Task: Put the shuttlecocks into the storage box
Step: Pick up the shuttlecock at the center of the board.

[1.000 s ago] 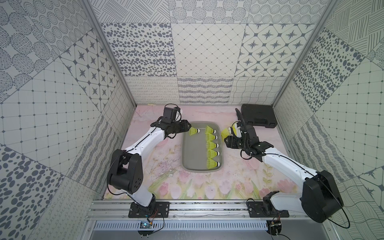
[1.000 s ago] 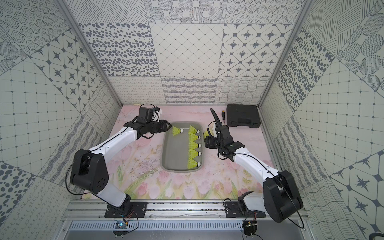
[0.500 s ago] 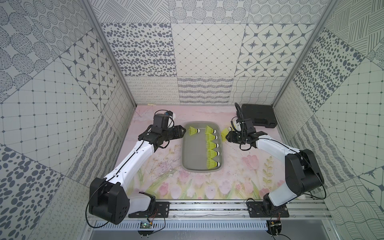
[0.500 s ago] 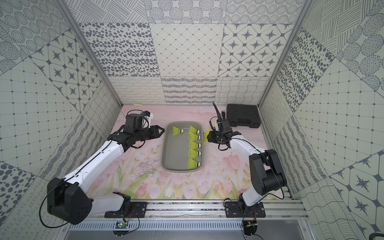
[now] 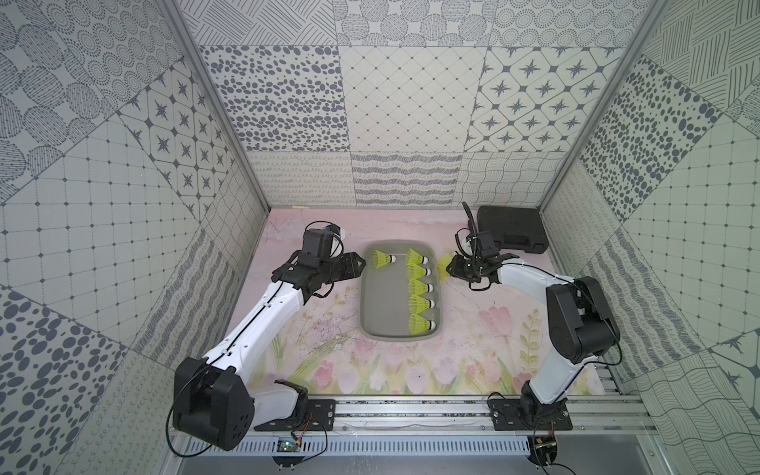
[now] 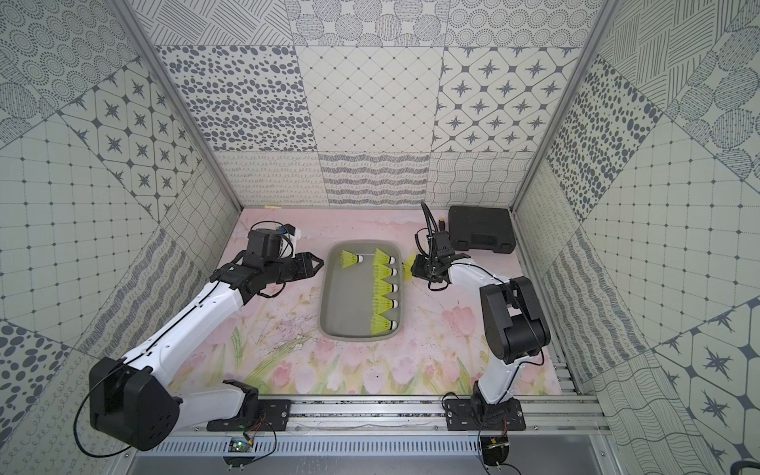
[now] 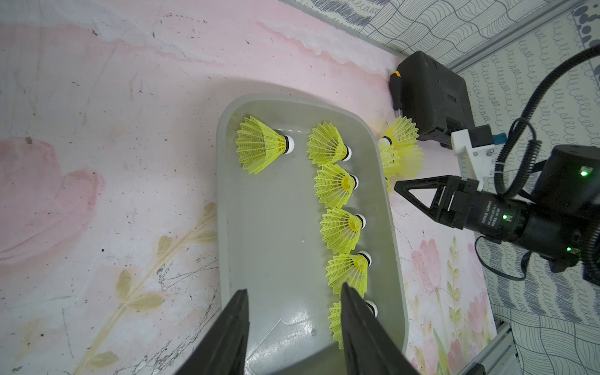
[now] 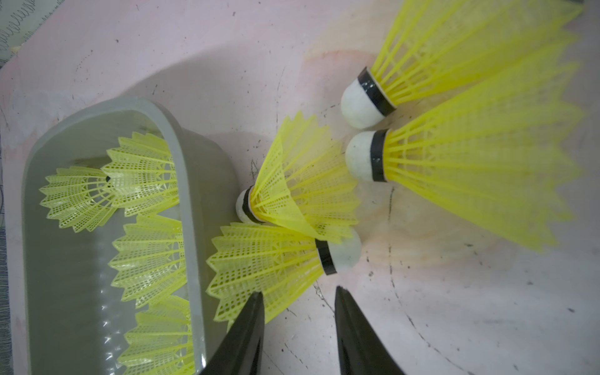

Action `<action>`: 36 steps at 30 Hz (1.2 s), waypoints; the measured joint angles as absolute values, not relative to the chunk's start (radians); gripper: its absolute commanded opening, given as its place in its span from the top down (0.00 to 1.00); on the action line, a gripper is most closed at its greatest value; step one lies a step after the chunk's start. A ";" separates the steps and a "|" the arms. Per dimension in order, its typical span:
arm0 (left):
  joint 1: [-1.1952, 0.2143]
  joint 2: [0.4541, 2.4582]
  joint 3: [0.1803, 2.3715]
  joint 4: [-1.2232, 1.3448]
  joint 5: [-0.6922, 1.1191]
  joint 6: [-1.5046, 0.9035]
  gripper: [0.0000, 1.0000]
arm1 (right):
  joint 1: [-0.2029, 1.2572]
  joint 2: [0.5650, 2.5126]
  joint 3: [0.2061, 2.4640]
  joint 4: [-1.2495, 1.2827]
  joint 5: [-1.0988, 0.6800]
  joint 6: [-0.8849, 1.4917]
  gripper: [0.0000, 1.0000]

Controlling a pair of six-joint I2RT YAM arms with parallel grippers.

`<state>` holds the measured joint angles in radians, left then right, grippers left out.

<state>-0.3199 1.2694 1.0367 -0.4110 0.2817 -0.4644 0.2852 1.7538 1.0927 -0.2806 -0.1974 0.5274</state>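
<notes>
Ringing a pink floral mat (image 5: 411,370), patterned walls (image 5: 390,103) enclose the grey storage box (image 5: 362,296), a black case (image 5: 512,230) past its far right corner. Both top views put the left gripper (image 7: 293,289) off the box's left rim, the right gripper (image 8: 298,291) off its right; only wrist views show jaws: left wide and empty, right narrow over bare mat. Six shuttlecocks (image 7: 337,227) lie inside; four more, a yellow blur from above, show singly by wrist camera outside the right wall.
</notes>
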 measured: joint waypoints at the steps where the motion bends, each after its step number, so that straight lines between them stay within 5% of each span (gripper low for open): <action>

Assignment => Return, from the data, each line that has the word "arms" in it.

Response to the task =>
Action `<action>`: 36 steps at 30 Hz (1.2 s), waypoints; the measured joint angles as absolute values, not relative to the chunk's start (radians); gripper: its absolute commanded opening, given as its place in its span from the top down (0.00 to 1.00); on the action line, a gripper is most closed at its greatest value; step one lies a step after the chunk's start. A ";" separates the steps and a "|" the arms. Per dimension in order, its typical span:
Controlling a pair of six-joint I2RT YAM arms with parallel grippers.

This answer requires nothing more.